> **The task**
Nothing but a number should be written: the count of lines below that contain "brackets".

..........

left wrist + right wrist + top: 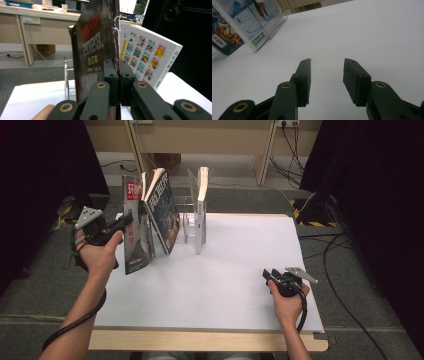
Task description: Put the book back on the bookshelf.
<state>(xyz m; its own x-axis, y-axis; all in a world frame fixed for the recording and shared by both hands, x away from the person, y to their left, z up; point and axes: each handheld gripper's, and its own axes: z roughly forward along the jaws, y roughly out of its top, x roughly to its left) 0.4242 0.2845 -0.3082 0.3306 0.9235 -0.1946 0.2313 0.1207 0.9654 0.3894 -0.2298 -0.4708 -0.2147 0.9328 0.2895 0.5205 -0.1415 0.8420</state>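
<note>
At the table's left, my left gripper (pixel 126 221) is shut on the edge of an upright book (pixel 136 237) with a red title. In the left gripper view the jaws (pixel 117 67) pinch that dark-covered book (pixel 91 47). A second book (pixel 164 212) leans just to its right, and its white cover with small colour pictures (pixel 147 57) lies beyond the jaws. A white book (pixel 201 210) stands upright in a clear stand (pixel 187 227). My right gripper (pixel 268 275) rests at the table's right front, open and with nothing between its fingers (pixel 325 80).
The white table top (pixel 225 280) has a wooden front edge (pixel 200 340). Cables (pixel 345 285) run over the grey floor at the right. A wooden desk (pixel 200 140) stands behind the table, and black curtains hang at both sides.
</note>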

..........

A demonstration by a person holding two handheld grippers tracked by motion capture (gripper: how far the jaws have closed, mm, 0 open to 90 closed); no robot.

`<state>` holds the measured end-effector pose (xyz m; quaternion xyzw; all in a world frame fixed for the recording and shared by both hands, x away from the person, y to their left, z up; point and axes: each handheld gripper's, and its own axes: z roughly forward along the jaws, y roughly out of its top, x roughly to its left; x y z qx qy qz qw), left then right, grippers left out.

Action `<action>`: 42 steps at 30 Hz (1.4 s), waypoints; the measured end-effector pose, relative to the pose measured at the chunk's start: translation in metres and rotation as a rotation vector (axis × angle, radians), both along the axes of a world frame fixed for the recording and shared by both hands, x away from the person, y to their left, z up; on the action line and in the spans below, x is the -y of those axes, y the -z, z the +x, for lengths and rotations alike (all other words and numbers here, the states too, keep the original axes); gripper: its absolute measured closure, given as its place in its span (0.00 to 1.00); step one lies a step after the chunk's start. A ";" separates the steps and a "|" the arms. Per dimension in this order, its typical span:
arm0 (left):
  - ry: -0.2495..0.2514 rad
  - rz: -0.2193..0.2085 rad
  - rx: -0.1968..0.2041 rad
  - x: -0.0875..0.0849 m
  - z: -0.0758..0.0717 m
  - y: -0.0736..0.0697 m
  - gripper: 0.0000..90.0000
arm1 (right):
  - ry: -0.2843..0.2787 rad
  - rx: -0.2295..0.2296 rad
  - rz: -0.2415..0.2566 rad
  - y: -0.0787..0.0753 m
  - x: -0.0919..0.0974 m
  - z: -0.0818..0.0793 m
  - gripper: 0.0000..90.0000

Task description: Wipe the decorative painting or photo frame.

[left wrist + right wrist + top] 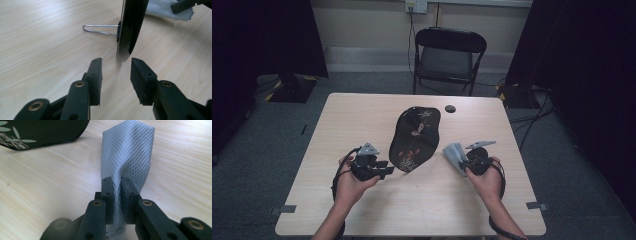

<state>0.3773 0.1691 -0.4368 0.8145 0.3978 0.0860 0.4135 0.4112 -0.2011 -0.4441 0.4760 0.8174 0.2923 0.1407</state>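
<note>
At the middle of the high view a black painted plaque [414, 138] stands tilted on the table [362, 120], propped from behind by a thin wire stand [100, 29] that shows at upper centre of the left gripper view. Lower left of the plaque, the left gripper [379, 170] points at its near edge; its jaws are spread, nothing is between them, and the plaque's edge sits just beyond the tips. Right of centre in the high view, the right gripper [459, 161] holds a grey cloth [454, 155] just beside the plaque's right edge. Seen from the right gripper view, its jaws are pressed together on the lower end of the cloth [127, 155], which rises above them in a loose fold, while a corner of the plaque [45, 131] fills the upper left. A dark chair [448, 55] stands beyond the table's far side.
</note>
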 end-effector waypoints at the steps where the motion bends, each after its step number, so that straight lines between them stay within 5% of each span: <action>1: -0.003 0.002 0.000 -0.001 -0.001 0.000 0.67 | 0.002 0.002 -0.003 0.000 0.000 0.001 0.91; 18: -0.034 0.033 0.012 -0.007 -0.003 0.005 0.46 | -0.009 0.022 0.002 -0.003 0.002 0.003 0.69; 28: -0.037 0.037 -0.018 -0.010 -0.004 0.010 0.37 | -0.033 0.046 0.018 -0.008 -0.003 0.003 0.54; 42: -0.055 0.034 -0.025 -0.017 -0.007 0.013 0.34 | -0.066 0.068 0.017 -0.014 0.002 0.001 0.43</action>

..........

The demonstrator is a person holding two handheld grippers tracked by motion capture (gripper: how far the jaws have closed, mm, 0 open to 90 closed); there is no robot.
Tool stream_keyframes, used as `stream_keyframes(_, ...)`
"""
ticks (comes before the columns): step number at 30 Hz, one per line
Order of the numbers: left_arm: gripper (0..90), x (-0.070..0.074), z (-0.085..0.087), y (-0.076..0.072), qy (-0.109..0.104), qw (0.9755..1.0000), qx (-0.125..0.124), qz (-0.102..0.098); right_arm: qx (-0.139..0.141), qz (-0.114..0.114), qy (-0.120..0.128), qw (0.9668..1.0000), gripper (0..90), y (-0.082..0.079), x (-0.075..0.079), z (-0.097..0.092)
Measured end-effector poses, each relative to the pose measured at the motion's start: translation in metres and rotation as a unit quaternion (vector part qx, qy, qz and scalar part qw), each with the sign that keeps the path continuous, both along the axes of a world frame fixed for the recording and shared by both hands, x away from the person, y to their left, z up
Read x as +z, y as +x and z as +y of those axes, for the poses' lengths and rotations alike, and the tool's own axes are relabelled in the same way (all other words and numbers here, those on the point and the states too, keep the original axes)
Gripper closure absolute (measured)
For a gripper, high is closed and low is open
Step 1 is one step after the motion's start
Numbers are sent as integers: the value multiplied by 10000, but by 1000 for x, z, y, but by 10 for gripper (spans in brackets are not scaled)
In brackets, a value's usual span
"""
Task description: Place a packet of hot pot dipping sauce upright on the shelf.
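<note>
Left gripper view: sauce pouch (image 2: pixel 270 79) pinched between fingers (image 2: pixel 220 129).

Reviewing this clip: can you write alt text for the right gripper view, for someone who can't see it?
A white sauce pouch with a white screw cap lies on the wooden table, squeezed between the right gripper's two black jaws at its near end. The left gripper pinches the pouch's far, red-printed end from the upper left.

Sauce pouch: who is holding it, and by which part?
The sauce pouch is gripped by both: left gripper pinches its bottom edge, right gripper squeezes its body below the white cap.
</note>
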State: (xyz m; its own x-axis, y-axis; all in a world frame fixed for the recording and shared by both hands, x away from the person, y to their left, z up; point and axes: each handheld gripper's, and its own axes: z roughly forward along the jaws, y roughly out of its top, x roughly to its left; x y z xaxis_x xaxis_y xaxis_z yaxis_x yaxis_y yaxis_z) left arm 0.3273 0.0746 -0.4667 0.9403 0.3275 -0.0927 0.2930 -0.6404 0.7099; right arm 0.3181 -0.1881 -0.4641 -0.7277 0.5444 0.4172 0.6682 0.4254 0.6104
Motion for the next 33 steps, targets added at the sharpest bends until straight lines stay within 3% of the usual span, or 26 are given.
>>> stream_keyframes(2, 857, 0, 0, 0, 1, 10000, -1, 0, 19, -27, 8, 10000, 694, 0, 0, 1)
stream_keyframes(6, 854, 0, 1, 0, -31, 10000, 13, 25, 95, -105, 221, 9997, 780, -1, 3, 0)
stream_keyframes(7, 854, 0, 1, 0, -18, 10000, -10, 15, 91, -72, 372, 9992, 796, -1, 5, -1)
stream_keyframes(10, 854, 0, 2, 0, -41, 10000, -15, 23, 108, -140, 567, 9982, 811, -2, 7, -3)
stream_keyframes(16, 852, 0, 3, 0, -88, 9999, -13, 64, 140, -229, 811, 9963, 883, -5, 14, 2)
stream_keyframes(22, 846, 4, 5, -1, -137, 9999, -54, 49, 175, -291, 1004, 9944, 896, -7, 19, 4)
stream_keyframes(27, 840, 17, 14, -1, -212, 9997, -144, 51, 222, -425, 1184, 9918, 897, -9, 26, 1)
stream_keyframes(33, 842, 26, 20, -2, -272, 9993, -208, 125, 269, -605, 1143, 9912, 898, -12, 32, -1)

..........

> **Solution for this task**
2